Several universities across the United States are collaborating on a new program aimed at increasing Hispanic faculty.
With an undergraduate enrollment of at least 25 percent Hispanic, Caifornia State University, Northridge; the University of Texas at El Paso; and Florida International University are the three Hispanic-serving colleges and universities participating in the Pathways to the Professoriate program. The goal is to prepare 90 students from the three universities “to enter doctoral programs at one of five predominantly white universities within five years,” reports Inside Higher Ed.
In addition to these three institutions, several research universities are involved in the initiative, including New York University; University of California, Berkeley; University of Pennsylvania; Northwestern University; and University of California, Davis.

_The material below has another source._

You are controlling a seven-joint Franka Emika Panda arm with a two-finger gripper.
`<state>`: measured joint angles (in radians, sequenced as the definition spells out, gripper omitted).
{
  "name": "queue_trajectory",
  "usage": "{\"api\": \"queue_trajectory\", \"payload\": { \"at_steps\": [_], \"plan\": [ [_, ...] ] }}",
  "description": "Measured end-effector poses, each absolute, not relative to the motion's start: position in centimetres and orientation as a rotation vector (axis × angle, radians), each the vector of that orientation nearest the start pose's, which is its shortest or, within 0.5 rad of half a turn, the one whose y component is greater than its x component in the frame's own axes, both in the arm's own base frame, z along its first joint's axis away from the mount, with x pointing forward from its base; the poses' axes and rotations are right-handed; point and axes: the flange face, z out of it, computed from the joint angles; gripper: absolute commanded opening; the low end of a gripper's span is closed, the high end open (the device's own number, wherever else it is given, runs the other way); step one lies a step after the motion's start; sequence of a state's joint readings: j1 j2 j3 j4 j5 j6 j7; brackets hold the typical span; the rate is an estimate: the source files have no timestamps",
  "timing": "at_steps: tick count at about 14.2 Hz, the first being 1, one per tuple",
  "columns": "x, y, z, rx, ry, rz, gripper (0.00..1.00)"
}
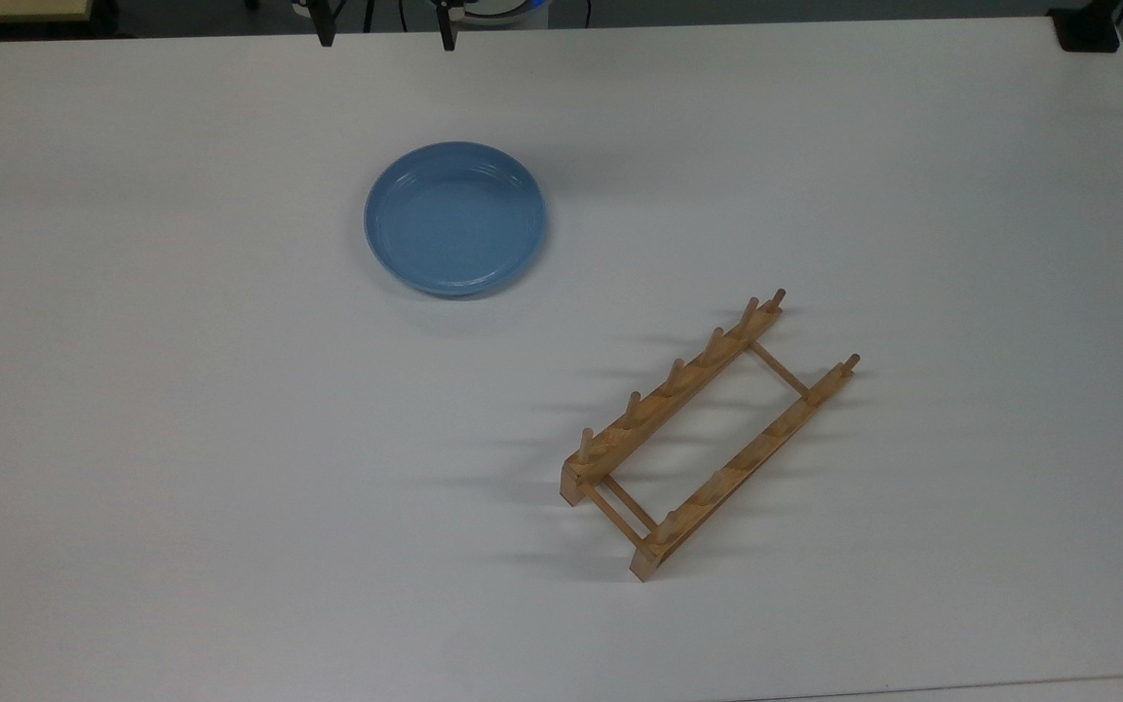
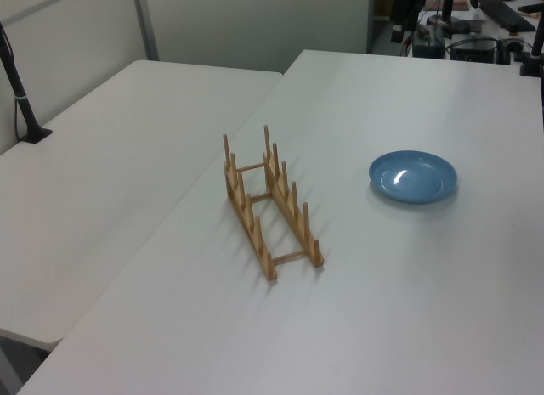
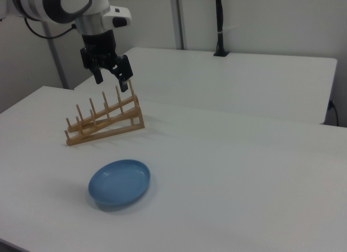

The University of Pennsylvania Graduate School of Education’s Center for Minority Serving Institutions (MSIs) is launching the initiative with the support of a $5.1 million grant from the Andrew W. Mellon Foundation. Latinos make up just 4.1 percent of the professoriate in the United States, according to UPenn’s press release announcing the effort.
Cal State, Northridge, was one of a dozen higher education institutions to pilot ACUE’s Course in Effective Teaching Practices last fall, to great effect. Last year, the Los Angeles university also received a Pedagogy of Confidence grant for students in remediation classes.
Florida International University is the top university in the nation for awarding bachelor’s and master’s degrees to Hispanic students and is among ACUE’s Winter 2016 pilot participants.